What this task involves: Your output should be the complete listing, word for word, with no pictures in it.

════════

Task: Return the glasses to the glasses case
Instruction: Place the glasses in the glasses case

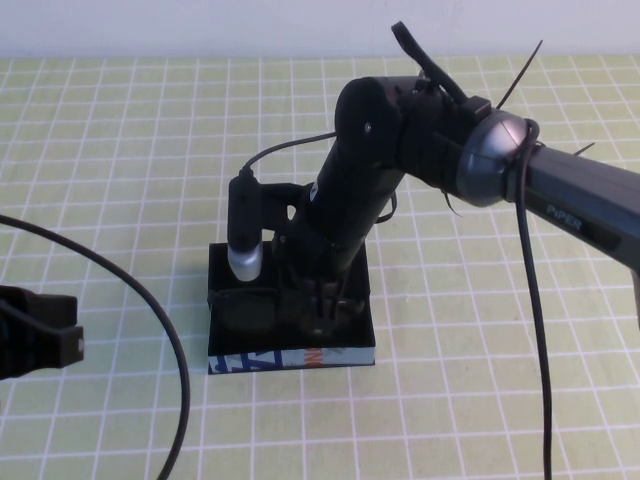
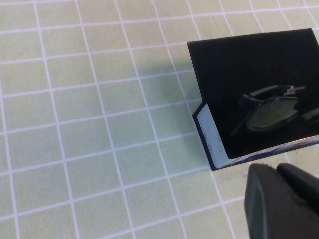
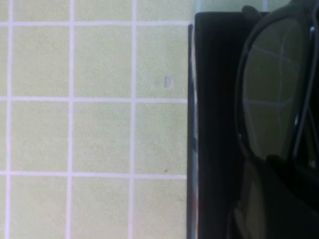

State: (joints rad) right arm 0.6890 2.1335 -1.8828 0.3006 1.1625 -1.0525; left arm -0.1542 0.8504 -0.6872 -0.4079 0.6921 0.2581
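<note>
The black glasses case (image 1: 290,358) lies open in the middle of the mat, its light blue printed side facing the near edge. The black glasses (image 1: 250,308) rest inside it, one dark greenish lens showing. My right gripper (image 1: 318,318) reaches straight down into the case and is shut on the right part of the glasses. In the right wrist view a lens of the glasses (image 3: 271,89) fills the space beside the case wall (image 3: 214,99). The left wrist view shows the glasses (image 2: 271,113) lying in the case (image 2: 224,74). My left gripper (image 1: 72,340) is shut and hovers low, left of the case.
A green mat with a white grid (image 1: 480,380) covers the table. A black cable (image 1: 150,310) curves across the left side, and another cable (image 1: 535,330) hangs from the right arm.
</note>
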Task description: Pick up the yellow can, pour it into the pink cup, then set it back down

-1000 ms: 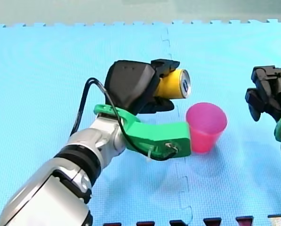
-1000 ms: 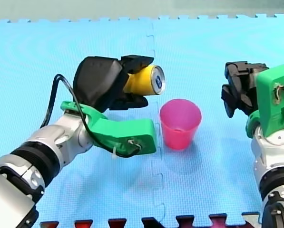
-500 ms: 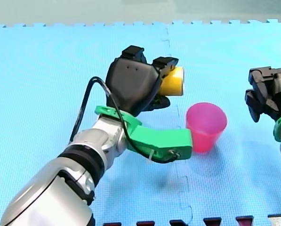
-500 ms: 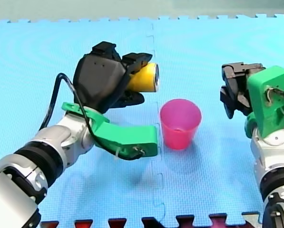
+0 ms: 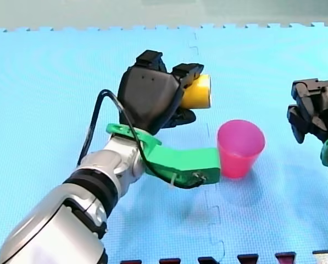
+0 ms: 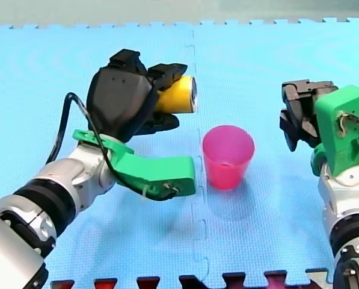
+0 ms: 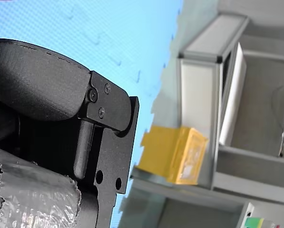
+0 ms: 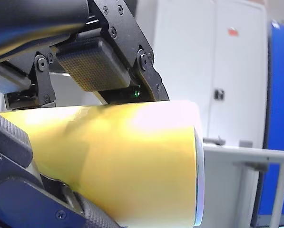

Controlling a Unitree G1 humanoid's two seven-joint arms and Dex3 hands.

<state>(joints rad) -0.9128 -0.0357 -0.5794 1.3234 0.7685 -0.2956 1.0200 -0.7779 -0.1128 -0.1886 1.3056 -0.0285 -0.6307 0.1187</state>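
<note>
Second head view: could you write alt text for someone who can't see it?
The robot's left hand holds a yellow can on its side in the air, one end turned toward a pink cup that stands upright on a blue foam mat, lower and to the right. The right hand is to the right of the cup.

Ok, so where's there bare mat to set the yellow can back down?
Bare mat lies wide to the left of the left hand holding the yellow can, and in front of the pink cup. Crowded between the cup and the green wrist bracket; narrow between cup and right hand.
</note>
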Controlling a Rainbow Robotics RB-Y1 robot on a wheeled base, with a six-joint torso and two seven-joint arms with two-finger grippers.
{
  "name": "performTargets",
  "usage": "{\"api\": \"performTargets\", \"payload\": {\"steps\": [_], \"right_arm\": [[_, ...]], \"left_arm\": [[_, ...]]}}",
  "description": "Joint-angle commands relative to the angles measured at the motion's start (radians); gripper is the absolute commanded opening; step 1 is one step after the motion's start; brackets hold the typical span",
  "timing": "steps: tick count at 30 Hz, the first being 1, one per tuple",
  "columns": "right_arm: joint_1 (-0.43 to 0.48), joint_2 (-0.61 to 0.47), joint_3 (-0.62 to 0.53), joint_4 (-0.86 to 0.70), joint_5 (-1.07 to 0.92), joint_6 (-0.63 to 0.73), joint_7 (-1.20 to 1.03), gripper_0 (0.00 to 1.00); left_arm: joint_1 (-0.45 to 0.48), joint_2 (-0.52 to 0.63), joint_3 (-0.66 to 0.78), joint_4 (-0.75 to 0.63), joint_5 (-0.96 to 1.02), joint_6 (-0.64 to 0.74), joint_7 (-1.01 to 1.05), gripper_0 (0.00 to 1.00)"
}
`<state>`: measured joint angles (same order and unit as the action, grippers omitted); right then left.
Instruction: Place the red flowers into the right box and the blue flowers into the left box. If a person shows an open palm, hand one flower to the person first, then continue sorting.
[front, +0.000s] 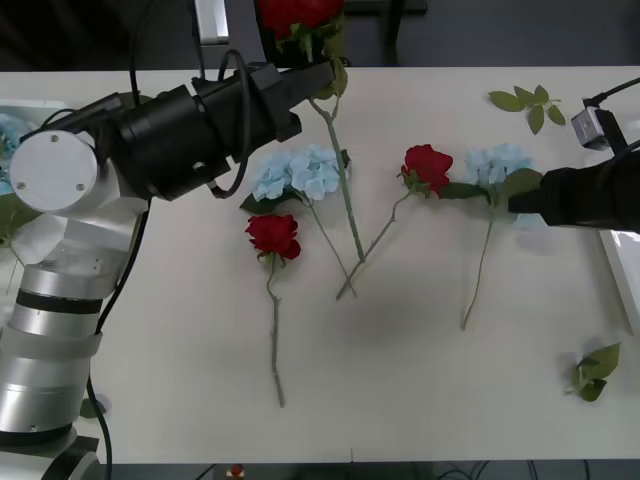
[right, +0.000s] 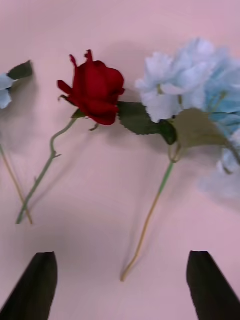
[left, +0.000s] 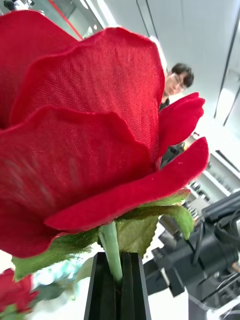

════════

Reply:
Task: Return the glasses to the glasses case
Instruction: Place the glasses in the glasses case


State: (joints rad) right arm 0.6890 2.1335 -1.8828 0.3006 1.1625 -1.0525; left arm -0.1542 0.8504 -0.6872 -0.4079 0.6921 0.2581
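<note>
The black glasses case (image 1: 290,358) lies open in the middle of the mat, its light blue printed side facing the near edge. The black glasses (image 1: 250,308) rest inside it, one dark greenish lens showing. My right gripper (image 1: 318,318) reaches straight down into the case and is shut on the right part of the glasses. In the right wrist view a lens of the glasses (image 3: 271,89) fills the space beside the case wall (image 3: 214,99). The left wrist view shows the glasses (image 2: 271,113) lying in the case (image 2: 224,74). My left gripper (image 1: 72,340) is shut and hovers low, left of the case.
A green mat with a white grid (image 1: 480,380) covers the table. A black cable (image 1: 150,310) curves across the left side, and another cable (image 1: 535,330) hangs from the right arm.
</note>
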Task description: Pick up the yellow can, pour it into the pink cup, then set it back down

-1000 ms: 
-1000 ms: 
-500 ms: 
-500 ms: 
+0 ms: 
+0 ms: 
+0 ms: 
+0 ms: 

Controlling a Unitree G1 humanoid's two seven-joint arms and Dex3 hands.

<state>(joints rad) -0.9128 -0.0357 -0.5794 1.3234 0.7685 -0.2956 1.0200 -0.7779 -0.1128 -0.1886 1.3056 -0.0285 -0.6307 0.1187</state>
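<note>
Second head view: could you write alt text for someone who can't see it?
The robot's left hand holds a yellow can on its side in the air, one end turned toward a pink cup that stands upright on a blue foam mat, lower and to the right. The right hand is to the right of the cup.

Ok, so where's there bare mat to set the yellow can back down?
Bare mat lies wide to the left of the left hand holding the yellow can, and in front of the pink cup. Crowded between the cup and the green wrist bracket; narrow between cup and right hand.
</note>
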Controlling a Rainbow Robotics RB-Y1 robot on a wheeled base, with a six-joint torso and two seven-joint arms with two-finger grippers.
{
  "name": "performTargets",
  "usage": "{\"api\": \"performTargets\", \"payload\": {\"steps\": [_], \"right_arm\": [[_, ...]], \"left_arm\": [[_, ...]]}}",
  "description": "Joint-angle commands relative to the angles measured at the motion's start (radians); gripper is the absolute commanded opening; step 1 is one step after the motion's start; brackets hold the typical span",
  "timing": "steps: tick count at 30 Hz, the first being 1, one per tuple",
  "columns": "right_arm: joint_1 (-0.43 to 0.48), joint_2 (-0.61 to 0.47), joint_3 (-0.62 to 0.53), joint_4 (-0.86 to 0.70), joint_5 (-1.07 to 0.92), joint_6 (-0.63 to 0.73), joint_7 (-1.20 to 1.03), gripper_0 (0.00 to 1.00); left_arm: joint_1 (-0.45 to 0.48), joint_2 (-0.52 to 0.63), joint_3 (-0.66 to 0.78), joint_4 (-0.75 to 0.63), joint_5 (-0.96 to 1.02), joint_6 (-0.64 to 0.74), joint_7 (-1.01 to 1.05), gripper_0 (0.00 to 1.00)"
}
`<state>`: measured joint angles (same order and unit as the action, grippers omitted); right then left.
Instruction: Place the red flowers into the right box and the blue flowers into the left box. If a person shows an open palm, hand one flower to the person first, then continue sorting.
[front, +0.000s] 
[right, +0.000s] 
[left, +0.000s] 

No further response is needed.